The Percival P.56 Provost is a basic trainer aircraft.
The Provost entered service with the RAF during 1953 and quickly proved to be more capable than the preceding Prentice.
It was a relatively successful aircraft, being exported for multiple overseas operators.
Various models were developed, both armed and unarmed, to meet with customer demands.
The Provost later adapted to make use of a turbojet engine, producing the BAC Jet Provost.
During the 1960s, the type was withdrawn from RAF service in favour of its jet-powered successor.
It continued to be used for decades with various export customers.
The Provost was an all-metal, single-engined, two-seat monoplane, featuring fixed conventional landing gear with a fully-castering tailwheel.
It was developed to provide training that was better suited to the increasingly complicated operational aircraft that were then being brought into service.
The main two seats in the cockpit were positioned in a side-by-side configuration, enabling the instructor to sit directly alongside the student, easing training by allowing for mutual close observation and for flight procedures to be more readily demonstrated; a third seat had been originally specified for use by an observer, but this position was later omitted following little use.
The cockpit was considered to be relatively bulky amongst its contemporary rivals, a feature that did not heavily impinge upon the aircraft’s overall performance.
The type was designed to be easy to maintain; various components were intentionally interchangeable where possible and there was a generous provision of access hatches in the fuselage.
Production aircraft were powered by a single Alvis Leonides 25 engine, capable of providing up to 550 hp (410 kW); the performance of this engine meant that Provost was roughly twice as powerful as the preceding Percival Prentice.
The engine operated smoothly across various speeds and produced relatively low noise levels from within the cockpit.
The Provost had a roll rate and handling similar to the best fighters upon entering service, it was also known for its rapid rate of climb and generous power provision from its engine.
Its performance level has been contrasted to that of aerobatic aircraft, which strongly appealed to some instructor-pilots, although it was deemed to be somewhat excessive for general flying purposes.
According to aviation periodical Flight International, the stall characteristics of the Provost were relatively gentle, it was also quite easy to recover from a spin.
The self-centreing stick is relatively sensitive during flight, flying pilots had to be aware of this during landing to ensure that the tail is not raised too high for the propeller arc; however, it could be readily trimmed for hands-off flight.
Recovery from a spin was achieved by a combination of pushing forwards on the stick and applying full rudder, while a spin could be deliberately induced by pulling hard back on the stick and applying opposite force using the rudders.

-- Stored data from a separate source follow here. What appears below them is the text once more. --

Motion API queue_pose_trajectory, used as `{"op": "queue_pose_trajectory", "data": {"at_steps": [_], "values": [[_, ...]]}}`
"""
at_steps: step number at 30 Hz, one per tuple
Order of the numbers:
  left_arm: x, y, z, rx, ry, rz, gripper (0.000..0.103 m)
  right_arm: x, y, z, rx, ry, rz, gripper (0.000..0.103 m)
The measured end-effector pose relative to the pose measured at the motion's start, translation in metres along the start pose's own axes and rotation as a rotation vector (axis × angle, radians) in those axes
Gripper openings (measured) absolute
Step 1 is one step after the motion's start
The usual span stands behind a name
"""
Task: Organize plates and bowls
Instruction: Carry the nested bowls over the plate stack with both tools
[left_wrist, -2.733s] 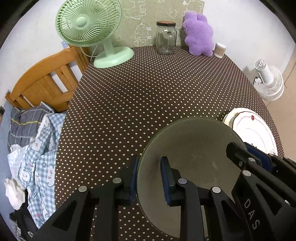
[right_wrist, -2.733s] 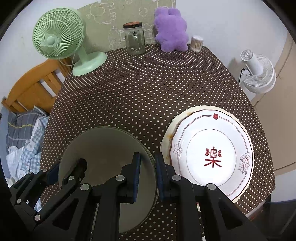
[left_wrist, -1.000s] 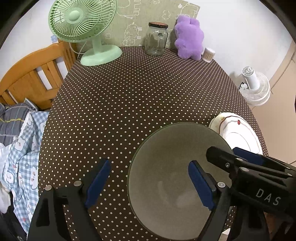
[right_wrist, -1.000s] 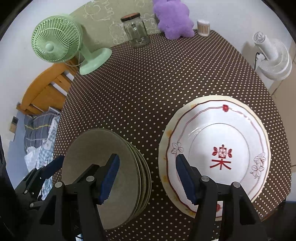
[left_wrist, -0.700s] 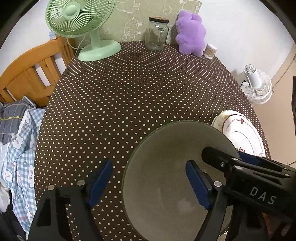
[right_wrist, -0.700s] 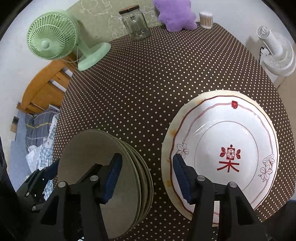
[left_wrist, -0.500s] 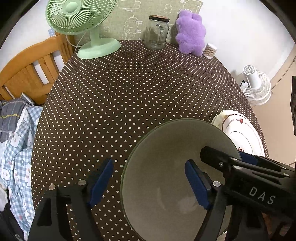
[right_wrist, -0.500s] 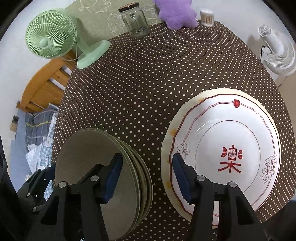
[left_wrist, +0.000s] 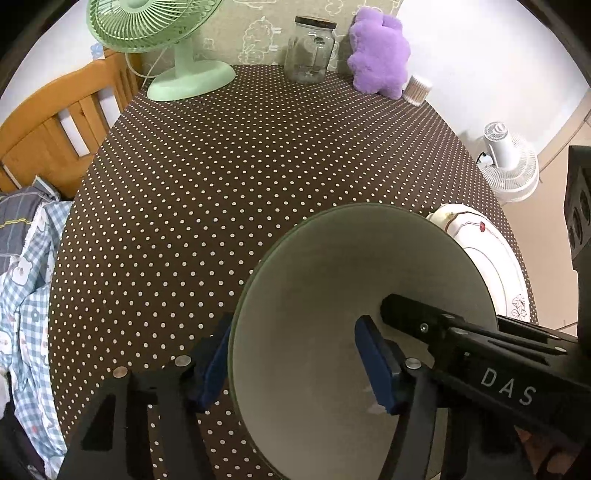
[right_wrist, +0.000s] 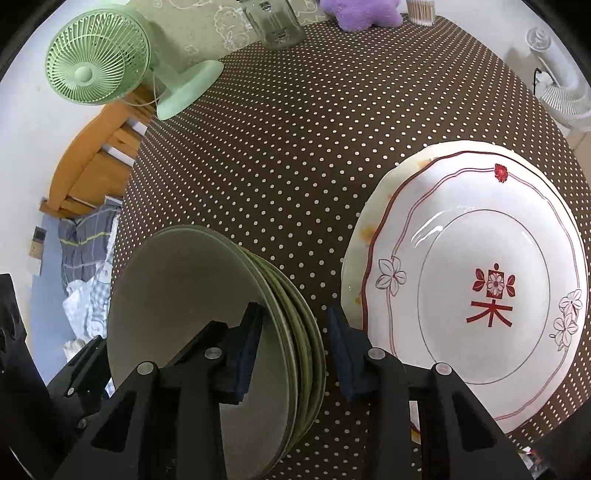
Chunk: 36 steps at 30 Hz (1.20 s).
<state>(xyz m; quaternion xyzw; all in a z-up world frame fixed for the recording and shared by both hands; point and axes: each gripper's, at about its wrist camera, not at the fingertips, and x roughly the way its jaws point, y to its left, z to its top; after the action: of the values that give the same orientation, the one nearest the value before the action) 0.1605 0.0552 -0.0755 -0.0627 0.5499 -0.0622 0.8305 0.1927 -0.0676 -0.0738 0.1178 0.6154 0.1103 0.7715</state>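
Plates (left_wrist: 332, 295) of a dull grey-green are being shown stacked near the tabletop's (left_wrist: 221, 184) front edge in the left wrist view. The left gripper (left_wrist: 295, 354) is being closed around the stack's left rim, one blue pad outside the edge and the other over the top plate's face; a gap is showing, so nothing is being squeezed yet. For a sound grip, both pads are best seated square across the full rim before any lift.

In the right wrist view the right gripper (right_wrist: 293, 349) is being narrowed over the stack's right rim, where several thin, matte edges are being seen fanned. Its jaws are standing moderately apart and the outer pad is clear of the rim. Just beside, toward the right edge, white flowered plates (right_wrist: 476, 280) are lying, glossy with red markings.
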Motion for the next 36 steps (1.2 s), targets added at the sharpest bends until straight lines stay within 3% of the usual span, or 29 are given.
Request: {"op": "queue_pose_trajectory", "data": {"at_steps": [4,20,36], "values": [[-0.001,-0.003,-0.001,0.015,-0.011,-0.010,0.056,0.000,0.000,-0.001,-0.001,-0.011,-0.002,0.039],[-0.013,0.004,-0.006,-0.001,-0.010,-0.035,0.053,-0.007,0.014,-0.006,-0.014,-0.020,-0.040,0.036],[-0.066,-0.014,-0.001,0.065,-0.083,-0.068,0.053,-0.066,0.015,-0.017,0.007,-0.120,-0.066,0.036]]}}
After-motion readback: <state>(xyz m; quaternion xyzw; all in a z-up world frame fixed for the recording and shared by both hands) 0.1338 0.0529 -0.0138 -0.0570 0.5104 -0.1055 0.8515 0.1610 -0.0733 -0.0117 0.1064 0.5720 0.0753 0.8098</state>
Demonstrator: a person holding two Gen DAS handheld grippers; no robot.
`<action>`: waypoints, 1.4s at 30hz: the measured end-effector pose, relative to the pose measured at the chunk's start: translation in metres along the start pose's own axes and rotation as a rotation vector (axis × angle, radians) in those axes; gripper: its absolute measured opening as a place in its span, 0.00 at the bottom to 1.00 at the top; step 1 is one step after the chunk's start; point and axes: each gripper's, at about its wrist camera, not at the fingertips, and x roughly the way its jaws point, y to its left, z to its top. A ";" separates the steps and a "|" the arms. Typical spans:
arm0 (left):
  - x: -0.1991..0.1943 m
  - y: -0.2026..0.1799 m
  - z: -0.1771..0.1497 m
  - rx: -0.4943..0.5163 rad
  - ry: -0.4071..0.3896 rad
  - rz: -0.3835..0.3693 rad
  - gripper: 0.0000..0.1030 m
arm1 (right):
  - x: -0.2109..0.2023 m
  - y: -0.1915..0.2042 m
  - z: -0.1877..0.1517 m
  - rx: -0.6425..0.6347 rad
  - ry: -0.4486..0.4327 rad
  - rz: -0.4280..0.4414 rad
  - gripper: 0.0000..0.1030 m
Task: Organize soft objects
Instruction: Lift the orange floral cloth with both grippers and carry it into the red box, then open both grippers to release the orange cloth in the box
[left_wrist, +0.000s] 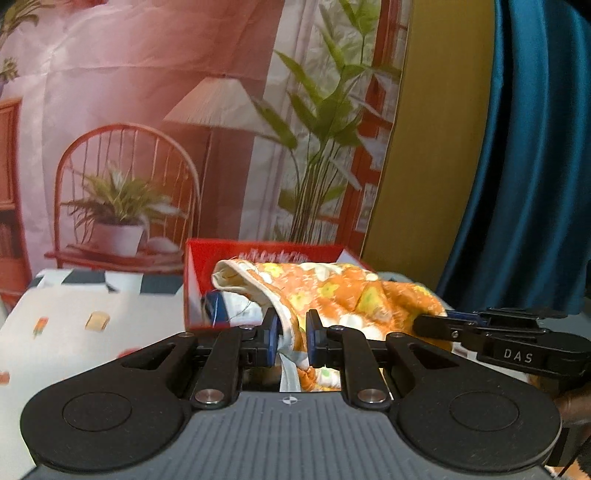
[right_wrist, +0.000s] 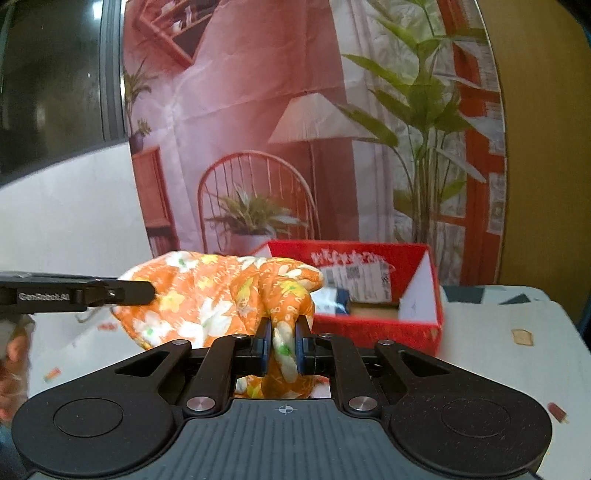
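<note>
While held: cloth (left_wrist: 343, 291) hung before the box (left_wrist: 207, 251).
Left gripper (left_wrist: 291, 338): clamped on its hem.
Right gripper (right_wrist: 282, 345): clamped on another fold.
Risk: thin hem might slip, dropping cloth outside.

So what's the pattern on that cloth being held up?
The cloth is orange with white and yellow flowers and a cream edge; it shows best in the right wrist view.

one floral cloth (left_wrist: 332, 291), one red box (right_wrist: 369, 288), two tools (left_wrist: 291, 332)
</note>
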 end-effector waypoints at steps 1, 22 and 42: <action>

The ailerons are used to perform various manoeuvres; a full roll can be performed in four seconds via full aileron deflection.
Both the ailerons and elevators are relatively light compared with contemporary peers; the controls are reportedly well-harmonised in general.
Landing the Provost is also relatively easy, being aided by a high level of external visibility for the pilot, a low tendency to float prior to round-out, and fairly low viable approach speeds; it also possesses good side-slip capabilities.
The three-piece canopy was designed for good crashworthiness and to facilitate instrument flying training in daylight, via extendible amber screens and blue-tinted goggles to prevent the pupil seeing outside the cockpit, while the instructor (wearing no goggles) could see through the amber panels.
The Provost was also equipped with then-modern very high frequency (VHF) radio aids, which enabled pilots to conduct landings through cloud cover using a Ground Controlled Approach; this better enabled the training of pilots to fly in cloudy conditions and to navigate at night.
The majority of controls are logically grouped together, the majority of which being set on the central console positioned between the two seats.
Percival P.56 Mark 1
Two prototypes with Armstrong-Siddeley Cheetah engines for evaluation, both later fitted with Leonides engines.
Percival P.56 Mark 2
One Alvis Leonides engined prototype for evaluation.
Provost T.Mk 1
Two-seat, Leonides powered basic trainer for the Royal Air Force.
Unarmed export version for the Irish Air Corps.
Provost Mk 52
Armed export version for the Rhodesian Air Force and Sultanate of Oman.
Provost Mk 53
Armed export version for Burma, Iraq, Ireland and Sudan.